The Little Darlings caught me in a lie halfway through dinner. We were eating Dijon mustard chicken when the conversation turned to marijuana.

"They already know the truth," Mrs. G. said. "I told them."

Right then, in a moment without fanfare, we passed from childhood innocence to adult reality. Too soon, perhaps, but there we were.

It seemed to me an astonishing juncture.

And I felt a reckoning in order. A confession. A lesson.

Ever since my daughters were born, I had planned to skirt the truth, to tell them everything they needed to know about drugs and leave out the part where I inhaled. The times where I drank myself blind. The near misses with oblivion.

But you can't reinvent your past, no matter how much you have changed. Each of us has an episode or two filled with bad behavior.

I was lucky. I did a lot of stupid things and survived, the how and why never clear to me. No one dwells on it. As you grow older, the things you did become easier to forget than to explain.

The worst of it was in college, when I led the charge to every party. I suspect that my daughters, young as they are, could understand the attraction of a good time.

But in youth, nothing has a consequence until the next morning, when you wake up on the floor smelling like beer and tequila.

And they should know, too, that I paid for that by puking my guts out for an hour at a time.

There are friends I see almost every day who, back in the day, trusted me to drive them around town when I was like this. Once, I lost them, waking up in someone else's dorm room without a clue as to where my friends were.

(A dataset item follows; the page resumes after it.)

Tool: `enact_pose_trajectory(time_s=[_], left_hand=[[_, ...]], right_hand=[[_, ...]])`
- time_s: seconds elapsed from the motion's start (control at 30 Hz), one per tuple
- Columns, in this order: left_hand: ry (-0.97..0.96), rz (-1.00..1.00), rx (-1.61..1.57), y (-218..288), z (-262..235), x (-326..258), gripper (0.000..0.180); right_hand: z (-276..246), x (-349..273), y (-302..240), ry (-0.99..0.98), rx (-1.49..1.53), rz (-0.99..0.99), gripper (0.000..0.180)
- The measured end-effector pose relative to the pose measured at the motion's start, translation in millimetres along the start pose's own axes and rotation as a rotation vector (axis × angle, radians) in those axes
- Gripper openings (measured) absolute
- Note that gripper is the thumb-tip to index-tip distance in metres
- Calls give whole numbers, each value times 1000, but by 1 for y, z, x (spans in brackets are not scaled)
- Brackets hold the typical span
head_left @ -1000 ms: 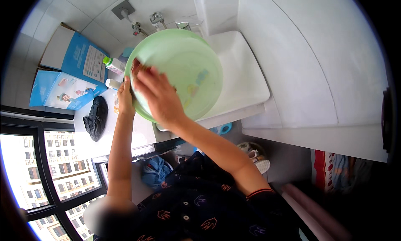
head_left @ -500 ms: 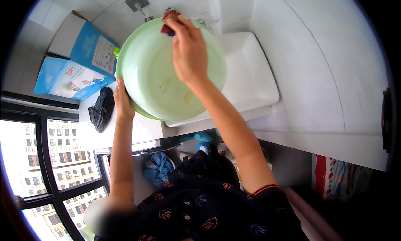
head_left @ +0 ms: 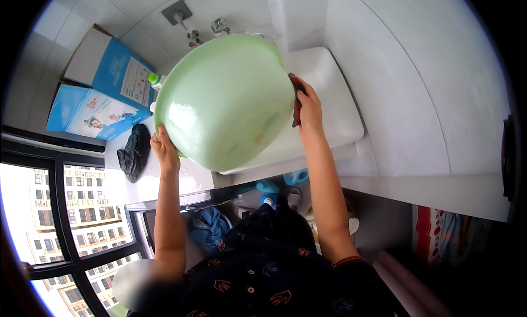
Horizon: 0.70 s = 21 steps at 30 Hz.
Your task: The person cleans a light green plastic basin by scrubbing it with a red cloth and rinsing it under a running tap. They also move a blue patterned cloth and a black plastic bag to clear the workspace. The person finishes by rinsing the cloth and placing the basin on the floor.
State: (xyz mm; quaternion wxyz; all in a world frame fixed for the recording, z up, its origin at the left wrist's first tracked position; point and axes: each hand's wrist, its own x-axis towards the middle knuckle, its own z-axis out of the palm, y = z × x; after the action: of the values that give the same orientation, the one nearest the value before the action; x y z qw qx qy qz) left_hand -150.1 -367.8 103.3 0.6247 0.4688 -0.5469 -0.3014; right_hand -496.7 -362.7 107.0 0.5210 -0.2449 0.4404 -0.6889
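A large pale green plastic basin point(head_left: 225, 103) is held tilted above a white sink point(head_left: 335, 92), its outer bottom facing me. My left hand point(head_left: 164, 149) grips the basin's rim at its lower left. My right hand point(head_left: 308, 109) presses a dark red cloth or sponge point(head_left: 296, 100) against the basin's right rim. The inside of the basin is hidden from view.
A tap point(head_left: 219, 26) and a wall fitting point(head_left: 178, 12) sit behind the basin. A green-capped bottle point(head_left: 155, 81), blue cardboard boxes point(head_left: 104, 97) and a black crumpled bag point(head_left: 134, 152) lie on the counter at left. A window point(head_left: 71, 218) is at lower left.
The basin has been turned over, so its outer side now faces me. My right hand with the cloth moved from the top rim down to the right rim.
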Motion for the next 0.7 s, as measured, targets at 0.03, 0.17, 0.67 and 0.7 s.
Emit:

Sounds funny now. It wasn't.

For every near miss with tragedy or addiction you can find a wreck on the highway and a life wasted.

That we are all here is proof of guardian angels.

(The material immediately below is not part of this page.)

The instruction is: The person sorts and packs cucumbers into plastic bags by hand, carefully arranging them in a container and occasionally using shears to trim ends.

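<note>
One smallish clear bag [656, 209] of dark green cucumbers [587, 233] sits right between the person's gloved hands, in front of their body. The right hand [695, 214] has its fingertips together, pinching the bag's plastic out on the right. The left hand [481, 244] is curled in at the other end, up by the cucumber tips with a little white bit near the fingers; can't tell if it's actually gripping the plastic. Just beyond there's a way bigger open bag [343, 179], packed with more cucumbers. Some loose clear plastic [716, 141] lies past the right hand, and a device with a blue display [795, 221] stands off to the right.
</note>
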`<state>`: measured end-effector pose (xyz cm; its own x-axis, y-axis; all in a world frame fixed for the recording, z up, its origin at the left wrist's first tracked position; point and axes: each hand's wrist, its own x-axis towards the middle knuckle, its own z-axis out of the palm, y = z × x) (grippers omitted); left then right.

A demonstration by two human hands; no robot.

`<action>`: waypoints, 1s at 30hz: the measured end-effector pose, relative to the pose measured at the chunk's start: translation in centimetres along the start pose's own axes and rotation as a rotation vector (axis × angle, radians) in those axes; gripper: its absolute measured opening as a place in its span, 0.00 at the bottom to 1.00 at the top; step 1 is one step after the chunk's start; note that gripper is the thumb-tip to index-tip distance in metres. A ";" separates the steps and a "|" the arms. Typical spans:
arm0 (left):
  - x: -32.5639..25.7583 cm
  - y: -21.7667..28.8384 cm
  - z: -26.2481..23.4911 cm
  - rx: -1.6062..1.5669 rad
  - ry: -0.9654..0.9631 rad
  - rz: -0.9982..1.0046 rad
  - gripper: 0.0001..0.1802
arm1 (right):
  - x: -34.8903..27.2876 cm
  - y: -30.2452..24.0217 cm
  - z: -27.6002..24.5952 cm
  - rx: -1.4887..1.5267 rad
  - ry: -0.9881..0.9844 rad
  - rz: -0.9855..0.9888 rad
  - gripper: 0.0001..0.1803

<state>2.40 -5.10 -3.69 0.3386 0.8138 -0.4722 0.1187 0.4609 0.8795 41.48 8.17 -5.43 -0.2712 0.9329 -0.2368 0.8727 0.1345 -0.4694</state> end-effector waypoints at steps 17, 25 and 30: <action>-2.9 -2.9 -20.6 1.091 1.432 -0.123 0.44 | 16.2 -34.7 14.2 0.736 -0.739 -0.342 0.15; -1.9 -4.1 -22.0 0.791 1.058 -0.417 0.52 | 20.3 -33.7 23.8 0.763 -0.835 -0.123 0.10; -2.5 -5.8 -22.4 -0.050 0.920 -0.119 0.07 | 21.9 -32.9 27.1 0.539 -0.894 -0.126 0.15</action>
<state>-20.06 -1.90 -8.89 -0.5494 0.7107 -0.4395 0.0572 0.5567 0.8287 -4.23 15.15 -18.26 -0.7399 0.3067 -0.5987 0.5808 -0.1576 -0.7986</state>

These were not the stories I had planned to tell my children. Not that I had a clear picture of what I would say. Truth was, I never planned to say anything.

Now I was an example.

That night at dinner, the Little Darlings wanted details, so they got some, plus a warning: I told them the world had grown less forgiving since I was their age.

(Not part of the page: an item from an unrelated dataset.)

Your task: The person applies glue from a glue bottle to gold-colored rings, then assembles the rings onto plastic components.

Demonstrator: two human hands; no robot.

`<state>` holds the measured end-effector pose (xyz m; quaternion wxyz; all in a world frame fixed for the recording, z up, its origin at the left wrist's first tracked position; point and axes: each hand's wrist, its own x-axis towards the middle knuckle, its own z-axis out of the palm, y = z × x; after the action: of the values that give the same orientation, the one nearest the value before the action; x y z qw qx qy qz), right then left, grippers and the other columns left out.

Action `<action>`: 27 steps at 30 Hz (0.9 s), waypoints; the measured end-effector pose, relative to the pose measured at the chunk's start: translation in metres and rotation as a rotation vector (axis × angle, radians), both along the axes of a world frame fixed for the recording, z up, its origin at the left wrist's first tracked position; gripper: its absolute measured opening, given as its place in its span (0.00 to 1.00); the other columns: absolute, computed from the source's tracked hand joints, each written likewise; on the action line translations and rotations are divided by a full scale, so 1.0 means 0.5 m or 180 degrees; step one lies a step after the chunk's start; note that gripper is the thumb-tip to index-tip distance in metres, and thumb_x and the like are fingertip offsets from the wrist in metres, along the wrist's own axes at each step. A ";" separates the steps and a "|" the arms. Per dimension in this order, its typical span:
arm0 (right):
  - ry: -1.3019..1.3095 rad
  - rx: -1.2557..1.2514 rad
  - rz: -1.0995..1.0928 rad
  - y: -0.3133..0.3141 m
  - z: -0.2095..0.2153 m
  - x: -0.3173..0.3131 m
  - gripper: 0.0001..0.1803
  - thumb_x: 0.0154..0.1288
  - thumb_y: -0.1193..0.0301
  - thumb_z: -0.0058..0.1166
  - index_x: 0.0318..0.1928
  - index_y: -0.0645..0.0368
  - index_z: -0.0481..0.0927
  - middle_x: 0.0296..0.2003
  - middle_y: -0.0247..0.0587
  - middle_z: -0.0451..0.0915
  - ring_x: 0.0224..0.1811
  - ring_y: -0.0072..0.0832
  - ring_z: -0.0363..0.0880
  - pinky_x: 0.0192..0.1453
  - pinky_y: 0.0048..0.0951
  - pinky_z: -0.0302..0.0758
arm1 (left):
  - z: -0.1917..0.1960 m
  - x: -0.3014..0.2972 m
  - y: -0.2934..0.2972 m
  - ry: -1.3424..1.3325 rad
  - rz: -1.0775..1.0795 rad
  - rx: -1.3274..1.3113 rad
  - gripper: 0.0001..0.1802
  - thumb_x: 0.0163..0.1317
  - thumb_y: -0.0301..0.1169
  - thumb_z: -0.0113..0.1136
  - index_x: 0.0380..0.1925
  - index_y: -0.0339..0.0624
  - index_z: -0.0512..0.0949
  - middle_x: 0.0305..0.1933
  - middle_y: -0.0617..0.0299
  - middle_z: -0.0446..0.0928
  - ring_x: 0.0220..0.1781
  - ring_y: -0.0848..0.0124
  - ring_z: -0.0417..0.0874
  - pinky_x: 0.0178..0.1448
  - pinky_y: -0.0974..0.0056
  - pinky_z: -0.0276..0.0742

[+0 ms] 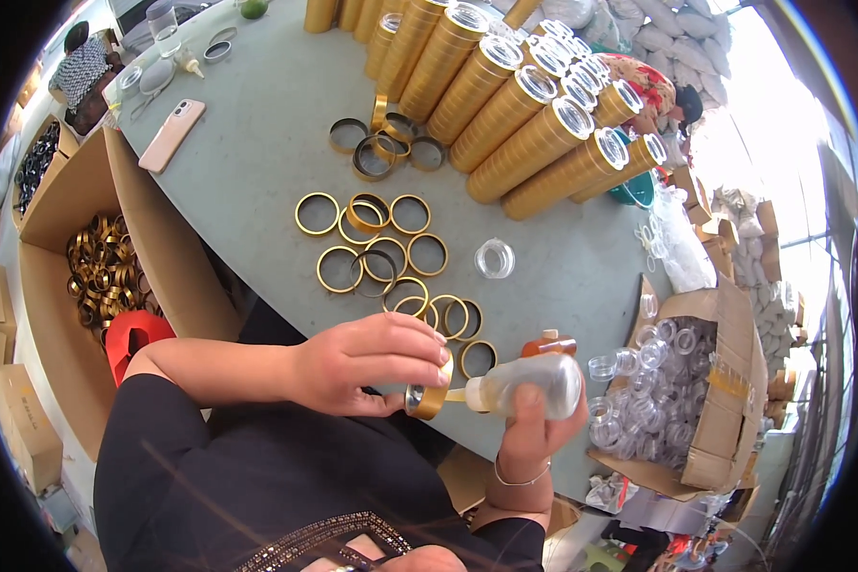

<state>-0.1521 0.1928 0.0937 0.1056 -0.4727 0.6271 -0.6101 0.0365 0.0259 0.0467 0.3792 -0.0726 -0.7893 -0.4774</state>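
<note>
Near the table's front edge, my left hand (377, 365) grips a gold ring (433, 401) between thumb and fingers, tilted on its side. My right hand (532, 434) is wrapped around a clear squeeze bottle (543, 383) lying almost level. The bottle's narrow pale nozzle (457, 395) points left and meets or nearly meets the ring; whether they touch I cannot tell. Just beyond my hands, several loose gold rings (428, 255) lie flat on the table, some overlapping. A clear plastic ring-shaped part (494, 258) sits to their right. Behind the bottle stands an amber bottle (550, 343), partly hidden.
Tall gold ring stacks (529, 143), topped with clear parts, stand at the back. A cardboard box (725, 381) of clear parts is at right. At left, another cardboard box (43, 324) holds gold rings and a red object (133, 341). A phone (173, 136) lies on the grey table (267, 124).
</note>
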 end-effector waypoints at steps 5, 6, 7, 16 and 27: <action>-0.1623 0.0315 0.0241 -0.024 0.007 -0.018 0.18 0.74 0.62 0.55 0.48 0.69 0.78 0.33 0.46 0.82 0.29 0.30 0.82 0.31 0.28 0.80 | 0.001 -0.005 -0.019 0.0466 -0.0140 -0.0925 0.21 0.59 0.23 0.67 0.55 0.41 0.83 0.61 0.55 0.77 0.64 0.53 0.79 0.65 0.55 0.79; -0.2327 0.0493 0.0497 -0.029 0.011 -0.019 0.19 0.76 0.60 0.52 0.49 0.67 0.78 0.32 0.47 0.83 0.26 0.31 0.82 0.29 0.26 0.81 | 0.002 -0.005 -0.020 0.0562 -0.0121 -0.1158 0.21 0.60 0.25 0.68 0.55 0.42 0.83 0.62 0.55 0.77 0.64 0.54 0.79 0.64 0.56 0.80; -0.2329 0.0496 0.0507 -0.034 0.003 -0.018 0.19 0.76 0.60 0.52 0.49 0.67 0.78 0.32 0.47 0.83 0.26 0.31 0.82 0.29 0.26 0.81 | 0.005 -0.004 -0.019 0.0586 -0.0052 -0.1271 0.19 0.62 0.30 0.69 0.55 0.44 0.83 0.60 0.56 0.77 0.63 0.55 0.79 0.63 0.57 0.81; -0.3973 -0.1176 -0.0132 -0.009 -0.150 -0.092 0.30 0.79 0.44 0.46 0.52 0.62 0.79 0.36 0.41 0.84 0.23 0.20 0.75 0.26 0.22 0.74 | -0.105 0.106 -0.245 -0.1505 0.3556 -0.0530 0.35 0.45 0.26 0.74 0.59 0.42 0.77 0.57 0.52 0.76 0.63 0.51 0.75 0.66 0.54 0.74; -0.3543 -0.0930 0.0057 -0.075 -0.094 -0.036 0.26 0.80 0.55 0.45 0.64 0.63 0.72 0.47 0.49 0.84 0.31 0.31 0.82 0.34 0.31 0.81 | -0.221 -0.039 -0.542 -0.2189 0.3078 -0.1101 0.39 0.51 0.33 0.72 0.67 0.45 0.73 0.68 0.48 0.71 0.69 0.52 0.73 0.71 0.54 0.73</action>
<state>-0.1701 0.1552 0.0469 0.3585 -0.0954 0.3822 -0.8464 0.0169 -0.2453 -0.0639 0.2592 0.3910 -0.8759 -0.1128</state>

They said they understood — but hasn't every parent heard that and still feared the worst?

They probably never realized the dread my confession created within me.

I had been lucky. Couldn't they see that?

The topic has not come up again, leaving me unsettled. My daughters had pressed me for a truth I was unprepared to share. Still, they had put their trust in me in the same way they had put their hands in mine when they were too young to cross the street alone.

Now I have to trust them.

Reach Mike Gordon at mgordon@honoluluadvertiser.com or 525-8012.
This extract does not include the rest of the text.